Teaching architecture online: challenges and solutions

April 16, 2020

As we have moved our teaching and learning entirely to the online environment, both students and instructors have had to adjust and develop new ways to transmit and acquire knowledge and skills.

For the Department of Architecture + Design at XJTLU, the changes were particularly significant as architecture education rely heavily on practice-based pedagogy.

How do architecture instructors feel about online teaching? How is it different from on-site education?

Dr. Amir Djalali, who is a new staff member and has been teaching online from Italy since he came on board, is teaching two modules including Design Studio and Urban Studies.
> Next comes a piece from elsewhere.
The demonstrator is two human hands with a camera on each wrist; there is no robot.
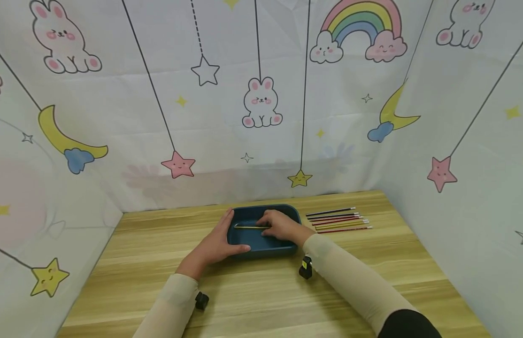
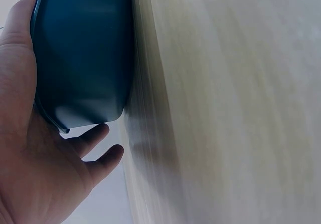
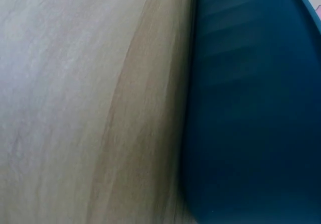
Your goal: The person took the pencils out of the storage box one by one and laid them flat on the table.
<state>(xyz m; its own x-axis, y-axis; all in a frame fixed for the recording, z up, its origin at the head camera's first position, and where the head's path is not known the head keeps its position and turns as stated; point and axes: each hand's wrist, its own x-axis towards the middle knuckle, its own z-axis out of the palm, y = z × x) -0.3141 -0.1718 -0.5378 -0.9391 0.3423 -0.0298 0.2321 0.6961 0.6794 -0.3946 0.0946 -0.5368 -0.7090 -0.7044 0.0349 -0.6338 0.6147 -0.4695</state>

“Online education has been an invaluable and powerful tool to provide the best quality education we could during the COVID-19 pandemic outbreak,” he said.

When he initially started teaching online in February, Dr. Djalali was concerned that online education might not suffice practice-based courses in architecture.

“It can be suitable to deliver theory courses or general traditional lectures. In the case of architectural education, however, there are courses like design studios and workshops that are better to be taught in person,” he said.

He was also worried that the communication between students and teachers, as well as communication among students, would be simplified.

“Online education makes learning an individualized process, reducing the possibility of cooperation and self-help among students,” he said.

Dr. Martin Fischbach, Associate Professor in the department who teaches a first-year module in architecture, also expressed worries of the limitation of interaction between students and teachers in online environments.

“This leads to an increase in the instructions relating to the students’ works and an increase in their work quantity since they spend more time communicating their works than working on the work itself,” he said.

“But these are constraints that we can partly overcome,” he added.

Nevertheless, solutions for these problems gradually emerged, as instructors from the department have been working to improve the teaching and learning experience for the students in the current online environment.

Dr. Juan Carlos Dall’Asta, Associate Professor in the department who’s teaching two modules including Design Studio and a lecture-based one, said that they’ve been trying to support students as much as possible and keep the interactions amongst student community.

Currently, he has two different kinds of tutorials, one is individual online tutorials, another is meetings with all the students.

“I’m keeping these two ways to interact with them. In the individual tutorials students may feel more comfortable expressing their frustrations, while in the meetings I’m trying to keep the community interacting with each other because students also need to learn from each other,” he said.

For his Design Studio, students are switching from creating physical models to digital ones.

“We’re just changing the way students present their work, from being in the studio with the physical models to online ones, but the contents are exactly the same,” he said.

He believes that experiments here at XJTLU have been really successful. “We’ve learned a lot. We’ve discovered potentials of the new technologies and this new way of teaching,” he said.